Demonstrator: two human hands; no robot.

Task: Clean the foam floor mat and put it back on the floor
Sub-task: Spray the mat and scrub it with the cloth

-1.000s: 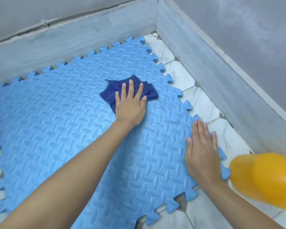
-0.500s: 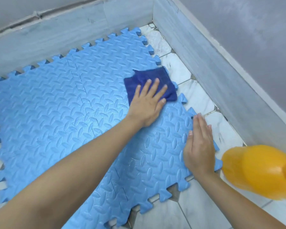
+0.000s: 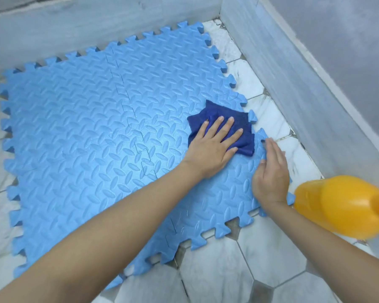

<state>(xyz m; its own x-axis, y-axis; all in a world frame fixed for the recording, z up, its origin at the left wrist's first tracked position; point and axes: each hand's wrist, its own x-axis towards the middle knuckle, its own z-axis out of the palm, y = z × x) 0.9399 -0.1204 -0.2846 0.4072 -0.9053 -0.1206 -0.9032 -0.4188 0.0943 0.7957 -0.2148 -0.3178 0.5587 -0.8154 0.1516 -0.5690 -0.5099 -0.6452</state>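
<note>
The floor (image 3: 239, 270) fills the bottom of the view, pale hexagon tiles running into a corner where two grey walls (image 3: 315, 88) meet. Spread flat on it lies the foam floor mat (image 3: 92, 136), light blue, made of interlocking tiles with toothed edges, close along the far wall and just short of the right-hand one. It lies flat, I'd say, so a wipe can press straight down without the foam buckling.

At the right edge sits a yellow bottle (image 3: 346, 206), lying near the mat's near-right corner; likely the cleaner, parked within reach.

Now the hands. The left hand (image 3: 214, 147) is flat, fingers spread, palm pressing a dark blue cloth (image 3: 243, 127) onto the mat near its right edge; no clenched grip here, just an open palm pinning the cloth so it drags across the texture. The right hand (image 3: 271, 173) lies open too, grasping nothing, fingers flat along the toothed right border, probably to anchor that edge so the light foam does not slide or curl.

The wiping is underway, by the look of it.
</note>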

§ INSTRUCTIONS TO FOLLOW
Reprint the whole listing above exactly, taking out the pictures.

§ OUTPUT OF THE TASK
Demonstrator: two human hands; no robot.

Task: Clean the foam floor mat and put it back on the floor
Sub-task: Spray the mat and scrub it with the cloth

-1.000s: 
-0.500s: 
+0.000s: 

<state>(xyz m; its own x-axis, y-axis; all in a world frame fixed for the recording, z up, its origin at the left wrist's first tracked position; point and axes: each hand's wrist, its own x-axis towards the middle knuckle, its own z-axis out of the palm, y = z × x) 0.9399 -0.1204 -0.2846 0.4072 -0.9053 -0.1206 -0.9032 -0.4188 0.0943 0.7957 -0.2148 -0.3178 0.5587 -0.8154 0.1516 -0.5690 -0.5099 -0.6452</state>
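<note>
The floor (image 3: 239, 270) fills the bottom of the view, pale hexagon tiles running into a corner where two grey walls (image 3: 315, 88) meet. Spread flat on it lies the foam floor mat (image 3: 92, 136), light blue, made of interlocking tiles with toothed edges, close along the far wall and just short of the right-hand one. It lies flat, I'd say, so a wipe can press straight down without the foam buckling.

At the right edge sits a yellow bottle (image 3: 346, 206), lying near the mat's near-right corner; likely the cleaner, parked within reach.

Now the hands. The left hand (image 3: 214, 147) is flat, fingers spread, palm pressing a dark blue cloth (image 3: 243, 127) onto the mat near its right edge; no clenched grip here, just an open palm pinning the cloth so it drags across the texture. The right hand (image 3: 271, 173) lies open too, grasping nothing, fingers flat along the toothed right border, probably to anchor that edge so the light foam does not slide or curl.

The wiping is underway, by the look of it.
</note>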

The exercise has no further content.